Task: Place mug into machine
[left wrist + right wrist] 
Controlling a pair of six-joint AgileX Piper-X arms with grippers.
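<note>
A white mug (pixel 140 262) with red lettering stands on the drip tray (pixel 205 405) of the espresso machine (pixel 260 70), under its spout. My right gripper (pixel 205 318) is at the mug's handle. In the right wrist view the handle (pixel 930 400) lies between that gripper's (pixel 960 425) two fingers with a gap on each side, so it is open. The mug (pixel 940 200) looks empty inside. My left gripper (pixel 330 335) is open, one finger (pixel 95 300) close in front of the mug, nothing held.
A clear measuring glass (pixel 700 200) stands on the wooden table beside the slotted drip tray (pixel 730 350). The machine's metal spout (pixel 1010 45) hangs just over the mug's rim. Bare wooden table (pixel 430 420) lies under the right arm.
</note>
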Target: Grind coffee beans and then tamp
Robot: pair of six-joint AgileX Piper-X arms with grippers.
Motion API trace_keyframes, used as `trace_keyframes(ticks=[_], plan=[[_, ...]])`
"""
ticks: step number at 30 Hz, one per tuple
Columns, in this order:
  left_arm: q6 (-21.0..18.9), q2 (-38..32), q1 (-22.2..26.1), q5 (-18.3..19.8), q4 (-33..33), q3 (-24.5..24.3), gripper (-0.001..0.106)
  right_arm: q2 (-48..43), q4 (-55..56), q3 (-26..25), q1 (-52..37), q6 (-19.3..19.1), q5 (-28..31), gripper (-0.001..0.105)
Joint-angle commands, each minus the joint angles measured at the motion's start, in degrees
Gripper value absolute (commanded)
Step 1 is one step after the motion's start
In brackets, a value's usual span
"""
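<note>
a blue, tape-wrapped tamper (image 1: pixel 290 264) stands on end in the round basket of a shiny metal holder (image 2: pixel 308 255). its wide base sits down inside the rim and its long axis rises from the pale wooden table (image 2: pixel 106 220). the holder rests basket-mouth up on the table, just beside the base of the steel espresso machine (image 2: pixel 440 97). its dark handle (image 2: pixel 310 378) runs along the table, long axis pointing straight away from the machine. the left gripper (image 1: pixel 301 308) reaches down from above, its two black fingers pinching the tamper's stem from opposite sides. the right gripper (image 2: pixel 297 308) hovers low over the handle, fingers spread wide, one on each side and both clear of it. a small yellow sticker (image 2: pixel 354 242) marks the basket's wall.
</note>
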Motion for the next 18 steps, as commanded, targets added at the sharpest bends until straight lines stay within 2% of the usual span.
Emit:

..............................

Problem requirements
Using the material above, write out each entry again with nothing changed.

Solution
Task: Place mug into machine
[left wrist + right wrist] 
Controlling a pair of six-joint AgileX Piper-X arms with grippers.
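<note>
A white mug (pixel 140 262) with red lettering stands on the drip tray (pixel 205 405) of the espresso machine (pixel 260 70), under its spout. My right gripper (pixel 205 318) is at the mug's handle. In the right wrist view the handle (pixel 930 400) lies between that gripper's (pixel 960 425) two fingers with a gap on each side, so it is open. The mug (pixel 940 200) looks empty inside. My left gripper (pixel 330 335) is open, one finger (pixel 95 300) close in front of the mug, nothing held.
A clear measuring glass (pixel 700 200) stands on the wooden table beside the slotted drip tray (pixel 730 350). The machine's metal spout (pixel 1010 45) hangs just over the mug's rim. Bare wooden table (pixel 430 420) lies under the right arm.
</note>
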Target: Grind coffee beans and then tamp
Robot: pair of six-joint AgileX Piper-X arms with grippers.
Motion API trace_keyframes, used as `trace_keyframes(ticks=[_], plan=[[_, ...]])`
"""
ticks: step number at 30 Hz, one per tuple
Columns, in this order:
  left_arm: q6 (-21.0..18.9), q2 (-38..32), q1 (-22.2..26.1), q5 (-18.3..19.8), q4 (-33..33), q3 (-24.5..24.3), gripper (-0.001..0.106)
  right_arm: q2 (-48..43), q4 (-55..56), q3 (-26..25), q1 (-52..37), q6 (-19.3..19.1), q5 (-28..31), gripper (-0.001..0.105)
Joint-angle commands, each minus the joint angles measured at the motion's start, in degrees
Gripper value absolute (commanded)
Step 1 is one step after the motion's start
In brackets, a value's usual span
"""
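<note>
a blue, tape-wrapped tamper (image 1: pixel 290 264) stands on end in the round basket of a shiny metal holder (image 2: pixel 308 255). its wide base sits down inside the rim and its long axis rises from the pale wooden table (image 2: pixel 106 220). the holder rests basket-mouth up on the table, just beside the base of the steel espresso machine (image 2: pixel 440 97). its dark handle (image 2: pixel 310 378) runs along the table, long axis pointing straight away from the machine. the left gripper (image 1: pixel 301 308) reaches down from above, its two black fingers pinching the tamper's stem from opposite sides. the right gripper (image 2: pixel 297 308) hovers low over the handle, fingers spread wide, one on each side and both clear of it. a small yellow sticker (image 2: pixel 354 242) marks the basket's wall.
</note>
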Motion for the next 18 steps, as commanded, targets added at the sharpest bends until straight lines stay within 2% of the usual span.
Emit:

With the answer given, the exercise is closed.